Germany has a __fundamental right on "informational self-determination"__ [1].

From the wiki article:

<< On that occasion, the German Federal Constitutional Court ruled that:
"[...] in the context of modern data processing, the protection of the
individual against unlimited collection, storage, use and disclosure of
his/her personal data is encompassed by the general personal rights of the
[German Constitution]. This basic right warrants in this respect the capacity
of the individual to determine in principle the disclosure and use of his/her
personal data. Limitations to this informational self-determination are
allowed only in case of overriding public interest." >>

This is still quite interesting in several current debates.

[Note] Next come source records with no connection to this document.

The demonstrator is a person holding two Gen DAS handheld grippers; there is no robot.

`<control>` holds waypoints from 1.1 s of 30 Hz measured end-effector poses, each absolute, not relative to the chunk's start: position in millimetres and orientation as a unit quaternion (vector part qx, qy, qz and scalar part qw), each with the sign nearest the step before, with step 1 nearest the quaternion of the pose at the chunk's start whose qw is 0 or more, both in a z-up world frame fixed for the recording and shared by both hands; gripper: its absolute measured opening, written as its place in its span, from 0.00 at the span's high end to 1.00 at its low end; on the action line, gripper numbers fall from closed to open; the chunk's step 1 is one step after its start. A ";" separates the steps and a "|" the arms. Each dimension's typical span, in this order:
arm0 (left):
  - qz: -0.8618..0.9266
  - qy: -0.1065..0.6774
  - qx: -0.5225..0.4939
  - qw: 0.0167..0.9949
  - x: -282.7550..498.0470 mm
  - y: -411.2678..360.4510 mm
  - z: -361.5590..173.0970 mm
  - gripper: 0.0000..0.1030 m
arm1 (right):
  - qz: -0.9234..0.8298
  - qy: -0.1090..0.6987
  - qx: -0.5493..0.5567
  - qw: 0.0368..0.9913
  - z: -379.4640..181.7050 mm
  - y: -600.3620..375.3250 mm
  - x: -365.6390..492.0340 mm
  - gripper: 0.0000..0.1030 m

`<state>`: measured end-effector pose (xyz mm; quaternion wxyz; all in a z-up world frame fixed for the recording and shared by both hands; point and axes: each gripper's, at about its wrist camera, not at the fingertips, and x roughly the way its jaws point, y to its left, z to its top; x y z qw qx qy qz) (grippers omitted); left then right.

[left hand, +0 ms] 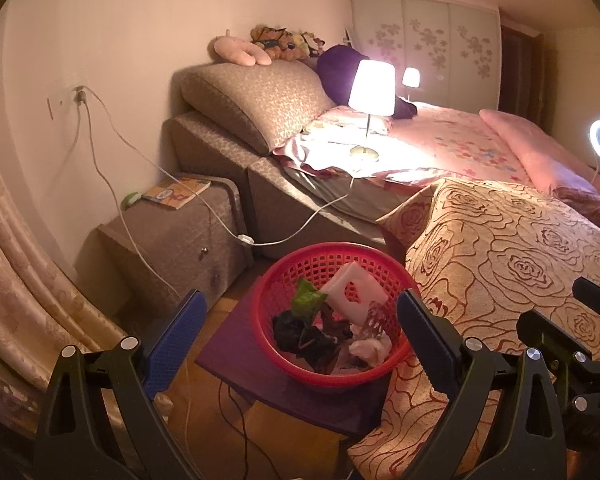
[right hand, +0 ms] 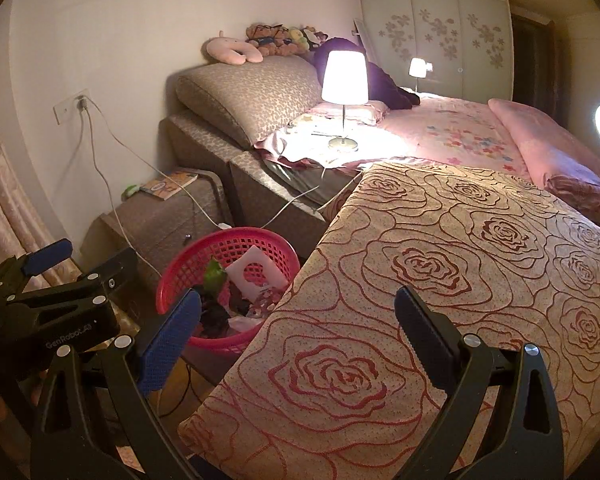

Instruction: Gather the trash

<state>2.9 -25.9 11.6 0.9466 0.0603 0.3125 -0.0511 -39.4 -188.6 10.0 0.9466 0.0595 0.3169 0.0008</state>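
Trash looks collected – both grippers empty, basket loaded.

Near: my left gripper (left hand: 300, 332) is wide open w/ nothing between the jaws, hovering over the red basket (left hand: 268, 336); my right gripper (right hand: 296, 328) is also wide open & empty, above the rose-pattern cover (right hand: 460, 260), which shows no litter. Basket sits on a dark stool (left hand: 236, 356) left of the cover, holding the trash (left hand: 328, 328): white card, green scrap, dark wads. Far: lamp (left hand: 371, 89) lit on bed. I judge little or nothing left.

basket (right hand: 236, 248) partly hidden, contents perhaps wrappers
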 end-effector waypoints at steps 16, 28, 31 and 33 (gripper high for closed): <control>-0.046 0.317 0.060 0.945 1.6 -27.4 7.5 0.10 | 0.002 0.320 0.061 0.945 8.6 -187.7 -38.6 0.08; -0.044 0.319 0.062 0.945 1.4 -26.8 5.7 0.10 | 0.003 0.321 0.062 0.945 8.2 -187.0 -39.1 0.08; -0.044 0.318 0.061 0.945 1.7 -26.8 5.7 0.10 | 0.003 0.321 0.062 0.945 8.0 -186.6 -39.4 0.08; -0.045 0.319 0.062 0.945 2.0 -27.6 5.9 0.10 | 0.003 0.321 0.061 0.945 8.2 -187.1 -39.0 0.08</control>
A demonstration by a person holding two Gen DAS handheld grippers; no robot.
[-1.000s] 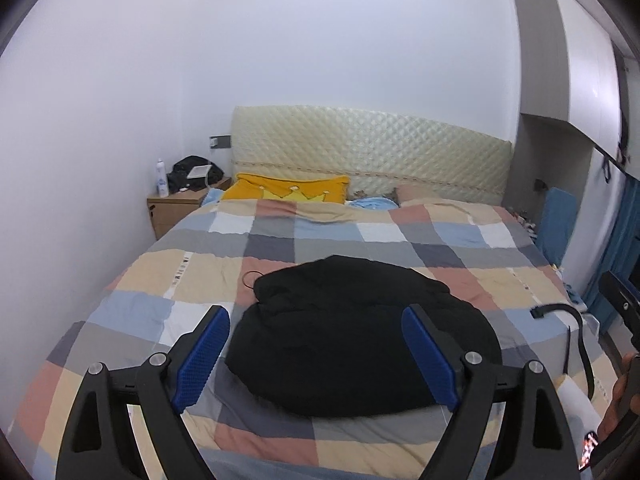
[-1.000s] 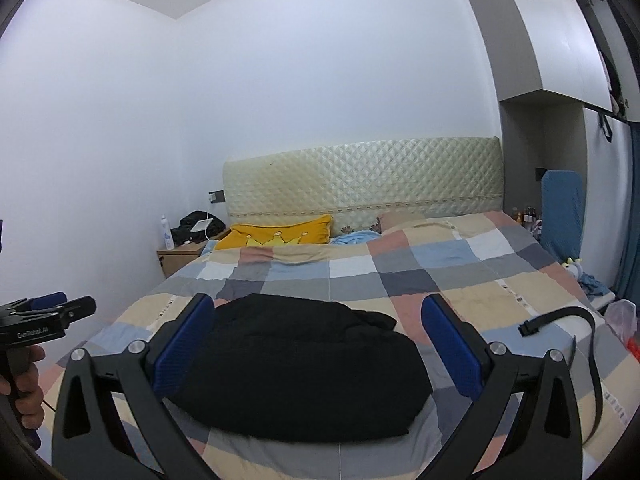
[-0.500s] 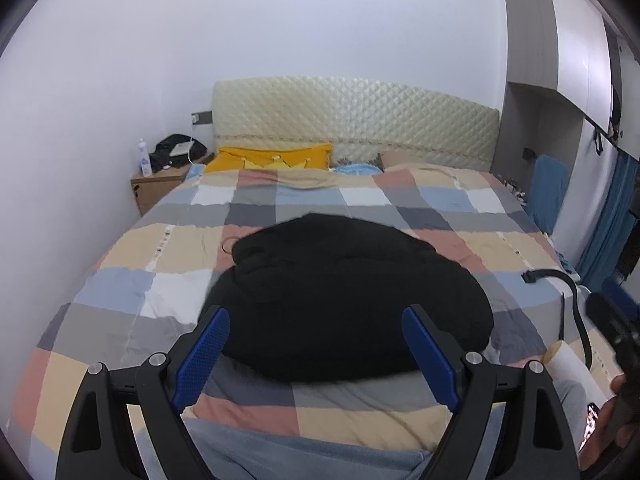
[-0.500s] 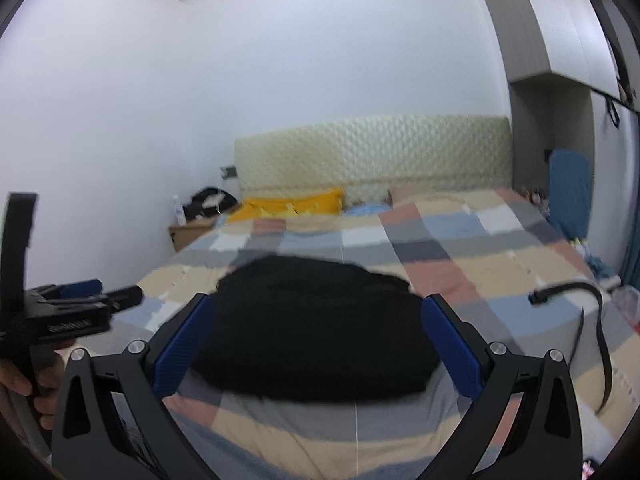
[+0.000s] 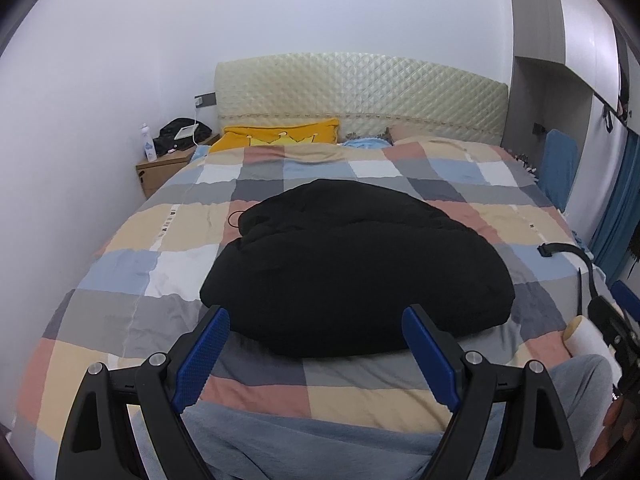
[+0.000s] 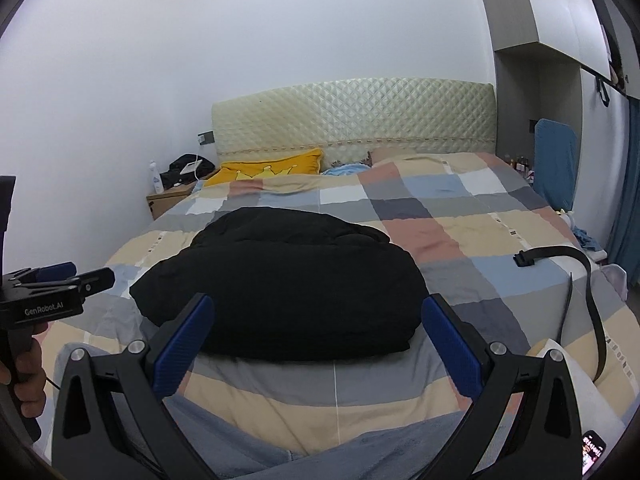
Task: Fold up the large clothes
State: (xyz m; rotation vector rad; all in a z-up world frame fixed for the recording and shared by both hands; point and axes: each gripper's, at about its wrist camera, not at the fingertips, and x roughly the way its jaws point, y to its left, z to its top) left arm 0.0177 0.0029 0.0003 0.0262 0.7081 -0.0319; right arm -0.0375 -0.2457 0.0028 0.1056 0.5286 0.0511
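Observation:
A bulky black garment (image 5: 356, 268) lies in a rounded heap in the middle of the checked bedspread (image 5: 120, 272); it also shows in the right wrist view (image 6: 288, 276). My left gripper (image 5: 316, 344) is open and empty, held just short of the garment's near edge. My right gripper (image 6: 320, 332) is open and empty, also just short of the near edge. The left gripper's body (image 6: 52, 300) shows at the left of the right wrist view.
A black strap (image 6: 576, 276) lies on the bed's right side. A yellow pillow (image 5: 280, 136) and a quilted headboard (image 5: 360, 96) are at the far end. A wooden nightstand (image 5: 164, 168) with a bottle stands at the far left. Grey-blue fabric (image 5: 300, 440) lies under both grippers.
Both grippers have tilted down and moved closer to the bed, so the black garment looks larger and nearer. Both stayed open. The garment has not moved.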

[1] [http://en.wikipedia.org/wiki/Informational_self-
determinatio...](http://en.wikipedia.org/wiki/Informational_self-
determination)

------
chmars
The expectation of a higher level of privacy in Germany and other European
countries is usually based on a common misunderstand:

Privacy does not protect against state surveillance, on the contrary: State
Surveillance is always excluded from privacy laws. All European countries, in
particular Germany, cooperate with the US in surveillance.

And while the data privacy regulation in Europa is without any doubt much
stricter in Europe than in the US, it is also very ineffective since there are
usually no direct sanctions except for political cases like Google's
collection of WLAN data. In addition, most start-up companies rely on American
services providers. The advantage of using American service providers is
simply to great to be ignored, and data privacy is rarely an issue. American
service providers are usually much better at offering superior functionality
at a better price.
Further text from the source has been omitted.